Contre-interrogatoire de Jun Jai Lee

[18] M. Lee a été contre-interrogé sur son affidavit le 17 septembre 2020, et l’Opposante a produit et signifié ses réponses aux engagements et refus le 29 octobre 2020. Dans le cadre du contre-interrogatoire et des réponses, M. Lee a affirmé ce qui suit :

[19] Je note que l’Opposante a refusé de fournir les noms des fabricants et des fournisseurs qui lui ont fourni les produits présentés en preuve, à l’exception du fabricant identifié dans la Pièce B. Dans les annexes 4, 5 et 6 de ses réponses aux engagements, l’Opposante joint du matériel publicitaire affichant les Marques de l’Opposante dans le cadre de la publicité pour les équipements de dessert dans des brochures, des dépliants, des journaux et des sites Web en mandarin et coréen. L’Opposante joint à l’annexe 7 des factures pour des annonces dans ces journaux et sur ces sites Web.

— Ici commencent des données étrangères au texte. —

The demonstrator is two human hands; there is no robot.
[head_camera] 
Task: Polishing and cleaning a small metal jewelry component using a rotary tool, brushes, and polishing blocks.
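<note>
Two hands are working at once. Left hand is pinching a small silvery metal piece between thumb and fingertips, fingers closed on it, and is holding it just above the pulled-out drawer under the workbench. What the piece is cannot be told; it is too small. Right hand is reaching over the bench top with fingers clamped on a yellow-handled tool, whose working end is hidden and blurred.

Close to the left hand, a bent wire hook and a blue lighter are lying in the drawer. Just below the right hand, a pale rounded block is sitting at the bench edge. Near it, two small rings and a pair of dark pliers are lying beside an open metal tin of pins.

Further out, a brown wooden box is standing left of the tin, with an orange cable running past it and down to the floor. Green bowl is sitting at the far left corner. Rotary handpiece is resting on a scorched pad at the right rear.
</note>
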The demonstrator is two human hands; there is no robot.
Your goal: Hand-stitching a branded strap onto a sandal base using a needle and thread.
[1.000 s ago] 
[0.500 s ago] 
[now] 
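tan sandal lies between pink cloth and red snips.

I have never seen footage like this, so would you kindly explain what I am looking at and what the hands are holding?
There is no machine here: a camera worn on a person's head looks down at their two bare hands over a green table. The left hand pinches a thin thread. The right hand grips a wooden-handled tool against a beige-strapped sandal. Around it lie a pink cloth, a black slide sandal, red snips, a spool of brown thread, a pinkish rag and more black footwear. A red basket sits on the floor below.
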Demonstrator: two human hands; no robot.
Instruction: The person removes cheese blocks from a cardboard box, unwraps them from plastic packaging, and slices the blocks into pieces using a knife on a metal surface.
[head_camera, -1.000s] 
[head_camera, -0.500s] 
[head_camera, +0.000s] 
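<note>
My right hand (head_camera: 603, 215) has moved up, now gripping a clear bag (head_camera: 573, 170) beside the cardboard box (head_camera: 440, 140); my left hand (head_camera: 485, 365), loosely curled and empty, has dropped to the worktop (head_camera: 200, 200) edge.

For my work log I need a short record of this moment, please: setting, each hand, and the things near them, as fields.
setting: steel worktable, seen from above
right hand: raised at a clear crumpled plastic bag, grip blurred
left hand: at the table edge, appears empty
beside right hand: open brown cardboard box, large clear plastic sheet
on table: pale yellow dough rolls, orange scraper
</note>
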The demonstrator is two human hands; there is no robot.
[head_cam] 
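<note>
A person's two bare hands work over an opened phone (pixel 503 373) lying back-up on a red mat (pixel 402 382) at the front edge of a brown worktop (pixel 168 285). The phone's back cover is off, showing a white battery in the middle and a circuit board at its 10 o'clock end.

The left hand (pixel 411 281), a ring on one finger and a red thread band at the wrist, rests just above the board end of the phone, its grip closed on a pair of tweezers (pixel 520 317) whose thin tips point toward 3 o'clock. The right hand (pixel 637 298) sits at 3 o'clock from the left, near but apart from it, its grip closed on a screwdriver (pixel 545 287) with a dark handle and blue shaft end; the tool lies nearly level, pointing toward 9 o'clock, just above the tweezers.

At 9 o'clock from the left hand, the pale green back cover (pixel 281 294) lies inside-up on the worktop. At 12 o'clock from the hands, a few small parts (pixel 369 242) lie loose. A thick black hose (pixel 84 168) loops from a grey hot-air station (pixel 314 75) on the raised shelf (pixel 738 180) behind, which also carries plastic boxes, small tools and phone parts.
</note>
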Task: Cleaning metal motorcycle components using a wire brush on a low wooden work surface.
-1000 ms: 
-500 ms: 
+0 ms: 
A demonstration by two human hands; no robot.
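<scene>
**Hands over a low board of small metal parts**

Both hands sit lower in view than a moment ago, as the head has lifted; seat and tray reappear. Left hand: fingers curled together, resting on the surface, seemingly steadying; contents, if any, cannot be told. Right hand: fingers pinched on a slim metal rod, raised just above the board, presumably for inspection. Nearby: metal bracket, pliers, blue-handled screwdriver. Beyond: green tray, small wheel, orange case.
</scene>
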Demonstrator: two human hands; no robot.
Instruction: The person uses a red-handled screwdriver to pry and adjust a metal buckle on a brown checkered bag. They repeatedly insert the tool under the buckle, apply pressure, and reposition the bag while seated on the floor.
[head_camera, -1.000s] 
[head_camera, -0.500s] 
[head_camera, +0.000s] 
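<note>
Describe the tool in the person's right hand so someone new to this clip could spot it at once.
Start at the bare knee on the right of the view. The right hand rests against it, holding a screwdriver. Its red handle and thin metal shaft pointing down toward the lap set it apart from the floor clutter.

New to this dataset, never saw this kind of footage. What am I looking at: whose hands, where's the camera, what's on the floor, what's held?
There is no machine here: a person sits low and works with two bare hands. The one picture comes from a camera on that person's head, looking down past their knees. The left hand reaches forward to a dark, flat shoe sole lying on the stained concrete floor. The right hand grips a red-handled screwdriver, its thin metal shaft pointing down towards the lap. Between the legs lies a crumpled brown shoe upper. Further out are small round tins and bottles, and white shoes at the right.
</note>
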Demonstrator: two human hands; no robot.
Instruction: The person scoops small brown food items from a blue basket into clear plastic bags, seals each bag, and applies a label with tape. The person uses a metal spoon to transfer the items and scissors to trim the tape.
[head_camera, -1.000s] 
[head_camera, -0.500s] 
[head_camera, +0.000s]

Marque figurative : Affidavit Ko Un Lee

[20] Dans la procédure relative à la Marque figurative, l’Opposante a produit l’affidavit de Ko Un Lee, une directrice de l’Opposante, assermentée le 13 août 2019. L’affidavit est essentiellement le même que celui de Jun Jai Lee. En particulier, je note qu’aux paragraphes 2 à 4 de l’affidavit de Mme Lee, elle déclare qu’elle est « la directrice » de l’Opposante, qu’elle travaille pour l’Opposante depuis septembre 2013, qu’elle est « responsable de la supervision de l’ensemble des opérations de [l’Opposante], y compris les ventes, le développement de produits, la distribution de produits et la supervision de la publicité, de l’image de marque et de l’emploi des Marques de [l’Opposante] ». Elle déclare en outre que l’Opposante est « sa filiale à part entière ».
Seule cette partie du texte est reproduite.